La dieta del mini digiuno o della longevità contro cancro, diabete e obesità

La dieta del mini digiuno o dieta della longevità è in grado di fornire il giusto supporto calorico senza aumentare il carico proteico, metterla in pratica per solo 5 giorni, ogni 3-6 mesi a seconda della circonferenza addominale e dello stato di salute, e sotto controllo medico, avrebbe degli effetti positivi duraturi sullo stato di salute dell’organismo con cambiamenti in fattori di rischio associati a invecchiamento, patologie cardiovascolari, diabete, obesità e cancro.

La dieta mima-digiuno, e’ frutto di uno studio condotto da Valter Longo, dell’University of Southern California (USC) e dell’IFOM di Milano, e dimostra sperimentalmente l’efficacia di una dieta periodica che potrebbe rafforzare vari sistemi tra cui quello immunitario e nervoso e potrebbe ridurre il fattore di rischio di varie patologie incluso il cancro a seconda della circonferenza addominale e dello stato di salute. La ricerca, pubblicata sulla testata scientifica Cell Metabolism, e sul sito dell’Ifom,(Istituto FIRC di Oncologia Molecolare di Milano), dimostra gli effetti positivi sulla salute per la prima volta su tre piani sperimentali complementari: su lieviti, su modello murino e in uno studio pilota sull’uomo:

Per rallentare l’invecchiamento non c’è bisogno di ridurre in modo drastico la quantità complessiva di calorie. La diminuzione dell’apporto proteico, il digiuno intermittente e l’assunzione di cibo prevalentemente nelle prime ore della giornata associati a un miglioramento qualitativo della dieta hanno effetti analoghi alla restrizione calorica. Le regole seguite nelle sperimentazioni preliminari sugli uomini sono quattro. La prima è ridurre le proteine, che “dovrebbero fornire il 10-12% delle calorie giornaliere” spiega Fontana. La seconda è digiunare per due giorni non consecutivi alla settimana. “Il digiuno non deve essere completo” sostiene il ricercatore. “Ai nostri volontari chiediamo di mangiare solo verdura cotta o cruda con un paio di cucchiai d’olio, per un totale di 500 calorie”.

La terza è sostituire la maggior parte delle proteine animali con quelle vegetali, ma senza azzerare del tutto le prime. “Le proteine animali contengono alcuni tipi di aminoacidi che aumentano il danno prodotto dal metabolismo alle cellule. Quelle vegetali contengono fibre, che plasmano i trilioni di batteri che popolano il nostro sistema digestivo in modo da ridurre le infiammazioni”. La quarta regola è concentrare il cibo nelle prime ore del mattino. “Ai nostri volontari – spiega Fontana – chiediamo di assumere tutte le calorie della giornata in otto ore partendo dalla mattina e di cenare il prima possibile, solo con verdure. Questo per far coincidere alimentazione e ritmi circadiani. Solo negli ultimi decenni l’uomo ha spostato i suoi ritmi di vita verso la notte, con effetti negativi sulla salute”.
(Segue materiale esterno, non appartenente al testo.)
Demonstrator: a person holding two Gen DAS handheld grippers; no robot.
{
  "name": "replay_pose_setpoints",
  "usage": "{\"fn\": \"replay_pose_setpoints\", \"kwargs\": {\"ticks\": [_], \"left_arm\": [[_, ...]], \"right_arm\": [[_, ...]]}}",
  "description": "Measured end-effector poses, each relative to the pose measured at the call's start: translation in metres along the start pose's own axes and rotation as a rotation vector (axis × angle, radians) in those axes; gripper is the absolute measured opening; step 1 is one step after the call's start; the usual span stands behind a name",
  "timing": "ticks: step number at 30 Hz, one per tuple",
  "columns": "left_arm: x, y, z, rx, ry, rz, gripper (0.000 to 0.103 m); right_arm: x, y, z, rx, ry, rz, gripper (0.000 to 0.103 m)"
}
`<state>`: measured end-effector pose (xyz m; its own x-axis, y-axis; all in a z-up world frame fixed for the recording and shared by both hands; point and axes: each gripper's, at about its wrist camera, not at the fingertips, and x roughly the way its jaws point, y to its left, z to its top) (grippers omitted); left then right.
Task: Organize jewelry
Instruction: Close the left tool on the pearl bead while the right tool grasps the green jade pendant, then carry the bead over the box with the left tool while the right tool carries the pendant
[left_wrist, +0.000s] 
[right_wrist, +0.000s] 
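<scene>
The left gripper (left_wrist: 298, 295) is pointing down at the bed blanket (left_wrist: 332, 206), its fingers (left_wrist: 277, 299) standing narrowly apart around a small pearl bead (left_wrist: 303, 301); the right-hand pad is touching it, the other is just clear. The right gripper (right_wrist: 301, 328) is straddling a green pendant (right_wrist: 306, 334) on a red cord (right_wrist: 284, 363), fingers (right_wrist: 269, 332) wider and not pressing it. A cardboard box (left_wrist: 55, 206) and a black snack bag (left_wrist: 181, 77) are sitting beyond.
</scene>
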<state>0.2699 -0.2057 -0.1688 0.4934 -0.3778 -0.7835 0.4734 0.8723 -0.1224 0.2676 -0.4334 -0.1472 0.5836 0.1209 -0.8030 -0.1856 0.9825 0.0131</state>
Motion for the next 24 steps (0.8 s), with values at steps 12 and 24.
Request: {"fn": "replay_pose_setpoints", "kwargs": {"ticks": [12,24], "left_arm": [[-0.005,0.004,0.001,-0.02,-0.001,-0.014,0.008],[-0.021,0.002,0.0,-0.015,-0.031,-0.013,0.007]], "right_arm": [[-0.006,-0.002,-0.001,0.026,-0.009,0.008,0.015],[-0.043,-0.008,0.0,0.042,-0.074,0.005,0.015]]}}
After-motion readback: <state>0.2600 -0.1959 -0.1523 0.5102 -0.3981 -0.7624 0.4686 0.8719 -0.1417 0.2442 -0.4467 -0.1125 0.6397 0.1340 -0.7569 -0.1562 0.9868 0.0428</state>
Questa dieta, a differenza della restrizione calorica che ha effetti collaterali pesanti sulla funzione riproduttiva, provoca anemia e osteoporosi nelle sue forme più estreme e costringe a vivere con la bilancia da cucina, è stata ben tollerata dai volontari degli studi della Washington University. Ma l’idea di sottoporsi a lunghi periodi di digiuno è vista con perplessità dai gastroenterologi. “In generale sconsigliamo sbalzi di apporto calorico. L’organismo ha bisogno di ritmi costanti” sostiene Davide Festi dell’università di Bologna. Fontana e Partridge ricordano che nel corso dell’evoluzione uomini e animali hanno sempre mangiato in maniera intermittente.

“Quel che abbiamo osservato è che nei periodi di carenza di cibo l’organismo si mette in pausa, rallenta le sue funzioni metaboliche e quindi anche il danno che il metabolismo arreca alle cellule per poi rimettersi in moto nei periodi di abbondanza” spiega Fontana, che per promuovere una dieta sana ha partecipato alla fondazione dell’associazione “La grande via”. Il digiuno intermittente permetterebbe di mettere il corpo in stand by, rallentando l’invecchiamento senza ridurre le calorie complessive. L’aumento di peso è, in parte, governato dalla legge della termodinamica: se introduci più calorie di quelle che spendi, aumenti di grasso. Di conseguenza, non sono le proteine di per sé che causano l’aumento di peso, ma un surplus di consumo di calorie. Non importa cosa mangi, ma se ne mangi troppo alla fine ingrasserai.